Les données observées montrent de grandes différences de populations entre l’équateur et les pôles, qui se modifient progressivement selon les latitudes. Une première catégorie d’espèces planctoniques s’étend de l’équateur à 40 degrés au nord ou au sud. Ensuite, plusieurs strates témoignant de changements rapides sont enregistrées entre 40 et 60 degrés, dans les deux hémisphères. Au-delà de ces latitudes, les données redeviennent stables, au nord comme au sud. Cela s’explique par des changements physico-chimiques dans les eaux de surface, notamment la baisse significative des températures.

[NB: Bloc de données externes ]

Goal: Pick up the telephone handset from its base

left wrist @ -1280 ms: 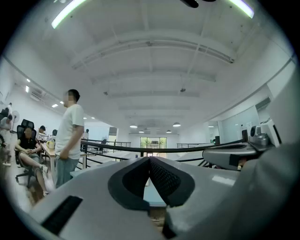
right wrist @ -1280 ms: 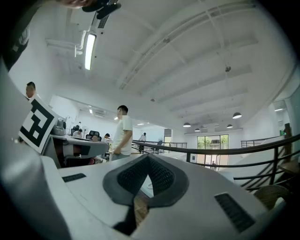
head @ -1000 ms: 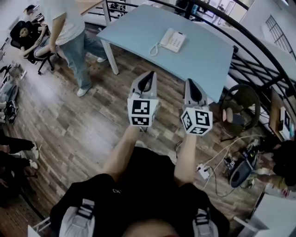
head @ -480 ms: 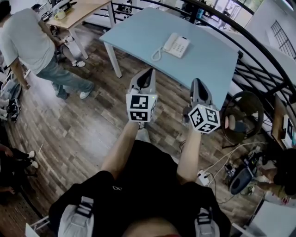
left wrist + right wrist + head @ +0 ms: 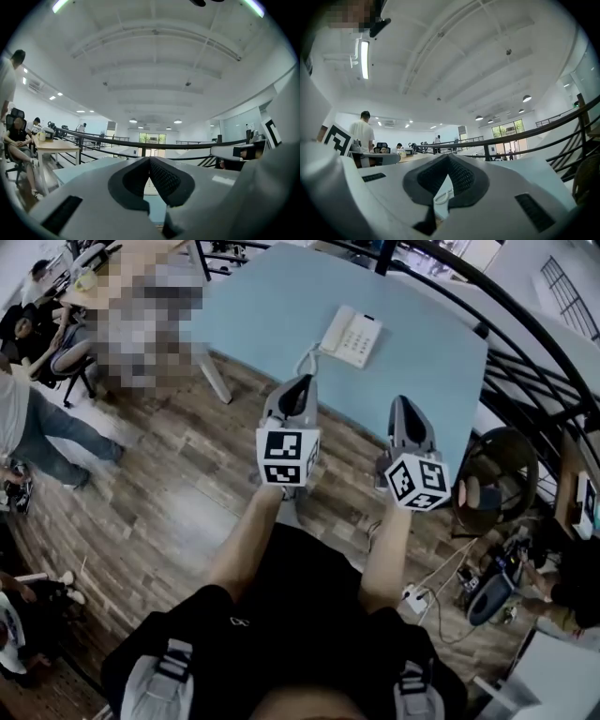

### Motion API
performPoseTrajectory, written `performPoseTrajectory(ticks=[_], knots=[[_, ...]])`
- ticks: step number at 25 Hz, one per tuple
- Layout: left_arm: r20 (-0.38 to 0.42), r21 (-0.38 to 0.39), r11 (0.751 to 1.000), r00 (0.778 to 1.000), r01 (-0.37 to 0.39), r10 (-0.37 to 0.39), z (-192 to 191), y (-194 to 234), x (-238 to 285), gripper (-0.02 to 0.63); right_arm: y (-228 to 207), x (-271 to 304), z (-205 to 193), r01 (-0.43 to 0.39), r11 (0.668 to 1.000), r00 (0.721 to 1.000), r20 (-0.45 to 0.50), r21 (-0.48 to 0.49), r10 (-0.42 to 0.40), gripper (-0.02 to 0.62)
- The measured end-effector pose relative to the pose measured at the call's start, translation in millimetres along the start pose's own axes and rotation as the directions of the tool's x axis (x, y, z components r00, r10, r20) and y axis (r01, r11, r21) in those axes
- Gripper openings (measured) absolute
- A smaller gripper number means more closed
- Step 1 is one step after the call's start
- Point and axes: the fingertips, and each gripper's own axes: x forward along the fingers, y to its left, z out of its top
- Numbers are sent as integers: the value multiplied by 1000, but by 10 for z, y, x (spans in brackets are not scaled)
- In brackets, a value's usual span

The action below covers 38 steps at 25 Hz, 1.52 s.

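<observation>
A white telephone [image 5: 354, 338] sits on the light blue table [image 5: 281, 296], its handset [image 5: 336, 329] resting along the base's left side. Its coiled cord [image 5: 308, 360] loops toward the table's near edge. My left gripper [image 5: 301, 381] is held level just short of that edge, near the cord; its jaws are shut and empty [image 5: 150, 160]. My right gripper [image 5: 401, 401] is beside it to the right, also short of the table, shut with nothing held [image 5: 448, 157]. The right gripper view shows the coiled cord [image 5: 442, 197] through the gap below the closed tips.
A black railing [image 5: 525, 343] curves behind and to the right of the table. A dark round chair [image 5: 495, 465] stands at the right, with cables and a power strip [image 5: 417, 592] on the wooden floor. People [image 5: 37, 432] stand and sit at the far left.
Both grippers have moved forward toward the table, so the telephone sits closer to their tips. The standing person at the left has walked further left.
</observation>
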Motion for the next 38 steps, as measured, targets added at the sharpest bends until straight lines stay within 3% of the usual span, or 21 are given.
performPoseTrajectory(ticks=[6,10,15,19,24,26,30,33,38], knots=[[-91,-6,1000,996,7,-7,-208,710,1079,-3,37,1401,-353,-53,998,995,-81,23,55,-6],[-153,-32,999,988,19,-24,-435,1194,1759,-3,-33,2248,-511,-48,999,992,-120,16,49,-6],[-200,-85,995,977,60,-75,-667,1377,2259,-3,-259,2640,-745,1,999,979,-205,-44,-10,-6],[-251,-116,990,963,75,-102,-937,1355,2550,-3,-552,2682,-1073,41,999,954,-297,-5,-41,-6],[-316,-132,988,942,77,-115,-1223,1282,2775,-3,-707,2827,-1539,8,993,911,-410,122,43,11],[-347,-130,989,932,64,-106,-1326,1307,2792,-3,-703,2938,-1735,-13,983,885,-455,185,97,109],[-391,-129,991,918,21,-70,-1490,1435,2840,-3,-715,3268,-2036,-41,965,831,-527,258,177,157],[-419,-128,992,907,-11,-44,-1608,1527,2858,-3,-744,3513,-2220,-31,950,798,-565,311,211,202],[-439,-131,991,898,-35,-26,-1689,1574,2843,-3,-786,3773,-2511,22,917,737,-626,399,255,225]])
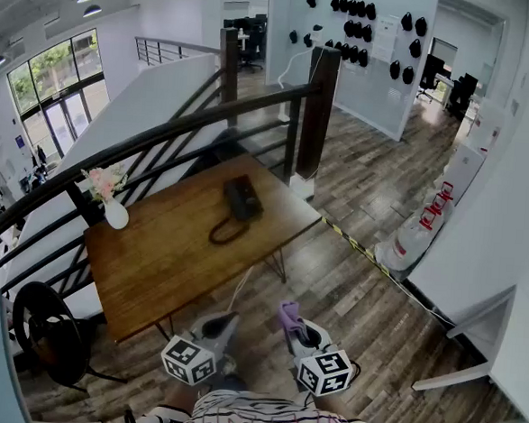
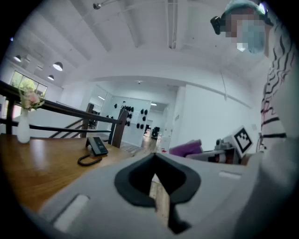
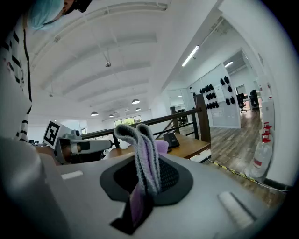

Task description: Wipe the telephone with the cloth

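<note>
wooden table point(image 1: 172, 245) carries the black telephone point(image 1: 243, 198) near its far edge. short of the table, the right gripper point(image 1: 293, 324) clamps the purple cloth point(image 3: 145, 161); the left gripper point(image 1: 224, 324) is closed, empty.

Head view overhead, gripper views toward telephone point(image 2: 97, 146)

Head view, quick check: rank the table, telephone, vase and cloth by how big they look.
1. table, by far
2. telephone, with its cord
3. vase and cloth look about alike; the cloth is nearer the camera, so I won't rank those two.
</note>
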Tool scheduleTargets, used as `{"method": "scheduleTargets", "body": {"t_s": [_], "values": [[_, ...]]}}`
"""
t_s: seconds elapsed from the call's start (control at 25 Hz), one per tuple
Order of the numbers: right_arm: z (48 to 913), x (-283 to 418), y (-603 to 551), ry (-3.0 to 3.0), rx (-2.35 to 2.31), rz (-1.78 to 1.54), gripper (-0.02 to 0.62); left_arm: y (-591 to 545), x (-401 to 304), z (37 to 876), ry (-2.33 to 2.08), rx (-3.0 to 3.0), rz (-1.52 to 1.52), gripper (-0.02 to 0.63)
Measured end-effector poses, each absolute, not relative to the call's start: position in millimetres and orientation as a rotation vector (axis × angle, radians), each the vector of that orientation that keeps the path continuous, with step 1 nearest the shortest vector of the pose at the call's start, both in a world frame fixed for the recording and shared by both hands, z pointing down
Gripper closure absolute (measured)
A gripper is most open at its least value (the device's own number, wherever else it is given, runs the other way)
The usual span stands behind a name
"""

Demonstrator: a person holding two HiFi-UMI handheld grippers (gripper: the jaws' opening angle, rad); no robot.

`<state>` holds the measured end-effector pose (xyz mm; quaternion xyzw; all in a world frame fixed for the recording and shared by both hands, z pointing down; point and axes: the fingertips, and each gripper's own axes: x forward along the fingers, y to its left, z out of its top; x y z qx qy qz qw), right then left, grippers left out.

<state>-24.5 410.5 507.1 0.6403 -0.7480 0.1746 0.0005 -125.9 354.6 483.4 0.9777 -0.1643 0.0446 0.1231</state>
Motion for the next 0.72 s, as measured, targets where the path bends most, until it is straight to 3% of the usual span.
{"method": "scheduleTargets", "body": {"t_s": [0.72], "values": [[495, -27, 424, -2.391, 2.044, 0.554, 0.546, 374, -133, 480, -0.485, 2.848, 0.115, 0.607]]}}
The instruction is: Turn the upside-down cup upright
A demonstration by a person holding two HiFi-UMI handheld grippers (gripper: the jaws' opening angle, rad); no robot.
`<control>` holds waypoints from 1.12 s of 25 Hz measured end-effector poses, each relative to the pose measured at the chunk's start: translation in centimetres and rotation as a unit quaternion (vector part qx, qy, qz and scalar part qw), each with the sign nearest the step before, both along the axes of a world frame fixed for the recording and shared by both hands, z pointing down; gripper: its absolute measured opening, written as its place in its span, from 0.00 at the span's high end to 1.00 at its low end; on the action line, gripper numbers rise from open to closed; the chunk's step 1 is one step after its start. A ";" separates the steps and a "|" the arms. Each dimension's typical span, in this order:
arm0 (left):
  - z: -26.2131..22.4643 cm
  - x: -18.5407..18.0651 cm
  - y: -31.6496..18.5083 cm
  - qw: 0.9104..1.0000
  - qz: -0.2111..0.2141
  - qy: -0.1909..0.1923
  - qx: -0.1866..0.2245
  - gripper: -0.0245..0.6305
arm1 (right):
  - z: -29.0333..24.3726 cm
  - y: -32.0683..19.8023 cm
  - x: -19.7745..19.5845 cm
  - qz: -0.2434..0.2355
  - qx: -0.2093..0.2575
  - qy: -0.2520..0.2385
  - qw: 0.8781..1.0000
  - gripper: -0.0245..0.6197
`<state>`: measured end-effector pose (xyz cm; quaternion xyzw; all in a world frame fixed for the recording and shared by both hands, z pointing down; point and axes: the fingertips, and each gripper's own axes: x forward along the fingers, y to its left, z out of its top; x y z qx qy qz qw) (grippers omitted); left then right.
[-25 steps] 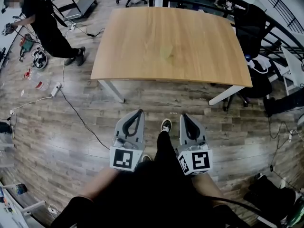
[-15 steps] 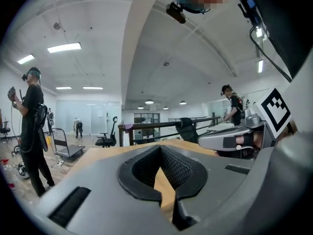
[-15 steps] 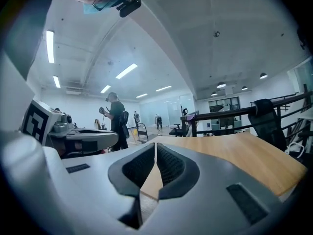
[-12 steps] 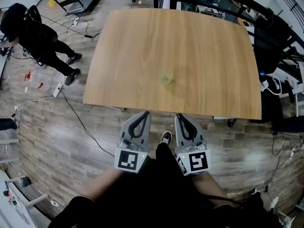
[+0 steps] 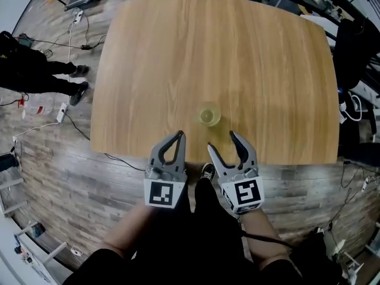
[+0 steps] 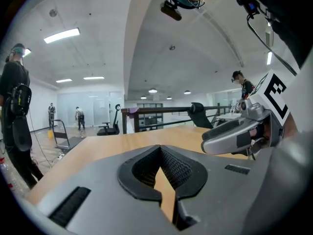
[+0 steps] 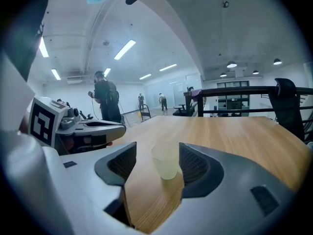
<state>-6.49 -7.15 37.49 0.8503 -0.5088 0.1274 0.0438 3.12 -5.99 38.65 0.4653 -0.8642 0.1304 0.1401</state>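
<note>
A small translucent yellowish cup stands alone on the wooden table, close to its near edge. In the right gripper view the cup looks narrower at the table end. My right gripper is just short of the cup, pointing at it. Its jaws have just been opening and stand open; the cup is beyond the tips, not between them. My left gripper is shut and empty, beside the right one and left of the cup. The left gripper view does not show the cup.
The table's near edge runs right under both grippers. A person in black stands on the floor at the left among cables. Black chairs and a railing crowd the right side. My own leg and shoe are below.
Both grippers have come forward to the table's near edge, towards the cup. The right gripper's jaws, shut before, now stand apart. The left stays shut.
</note>
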 end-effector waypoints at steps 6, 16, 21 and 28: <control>5.8 -2.2 -4.5 0.999 -0.027 0.026 -0.034 0.96 | 8.2 -5.5 -1.2 -0.002 -0.058 0.029 0.998 0.39; 8.9 -3.3 -4.9 0.996 -0.029 0.059 -0.068 0.96 | 10.8 -9.2 -4.0 -0.001 -0.040 0.050 0.998 0.35; 9.0 -3.1 -4.4 0.995 -0.030 0.076 -0.064 0.96 | 11.8 -9.5 -3.8 0.022 -0.046 0.020 0.999 0.35; 9.9 -3.7 -4.4 0.994 -0.030 0.078 -0.074 0.96 | 12.4 -10.4 -4.0 0.045 -0.026 0.021 0.998 0.35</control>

Des espèces planctoniques polaires inadaptées à la tropicalisation
Le réchauffement climatique ayant une incidence sur la température des océans pourrait donc provoquer une « tropicalisation » des régions océaniques tempérées et polaires. Lucie Zingler et Laurent Bopp, directeurs de recherches à l’ENS-PSL, ont évalué les effets possibles du réchauffement climatique sur la biodiversité planctonique. Bien que cette prédiction ne soit pas précise, il semblerait qu’une hausse de la diversité planctonique soit à prévoir dans les zones polaires.
Cela s’expliquerait notamment par une difficulté d’adaptation génétique des espèces planctoniques polaires au réchauffement climatique. Shinichi Sunagawa a étudié les capacités d’adaptation génétique du plancton par rapport au lieu de vie. Il apparaît que les espèces planctoniques tropicales ont la capacité de s’adapter à un changement d’environnement. Mais ces capacités ne se retrouvent pas chez les espèces polaires. Ces dernières ont des propriétés génétiques qui sont exclusivement adaptées à leur niche écologique.
D’autres espèces menacées, au-delà du plancton
Il semblerait donc que le réchauffement des océans puisse engendrer l’extinction du plancton spécifiques aux régions froides qui serait remplacé par des espèces planctoniques tropicales. C’est ce risque d’extinction qui est pointé du doigt, car de nombreuses espèces animales et végétales pourraient être impactées. Par extension, les conséquences économiques concerneraient en premier lieu la pêche. En effet, la modification de la population planctonique dans les eaux polaires et tempérées pourrait entraîner une réaction en chaîne.
Comme le rappelle Chris Bowler, « la présence de plancton plus gros capable d’absorber du carbone et de le maintenir stocké au fond des océans a un impact positif sur les émissions de CO2 dans ces environnements fragiles, tandis que l’existence de plancton plus petit servira de nourriture aux autres espèces ». Ainsi, sous l’effet du réchauffement climatique, des espèces pourraient disparaître d’un espace donné. Le saumon sauvage, par exemple, ne vit que dans les eaux froides de l’océan Atlantique. Il se nourrit de crevettes, qui elles-mêmes se nourrissent de plancton. Or, si le plancton habituellement présent dans ces zones disparaît, il manquera un maillon de la chaîne alimentaire.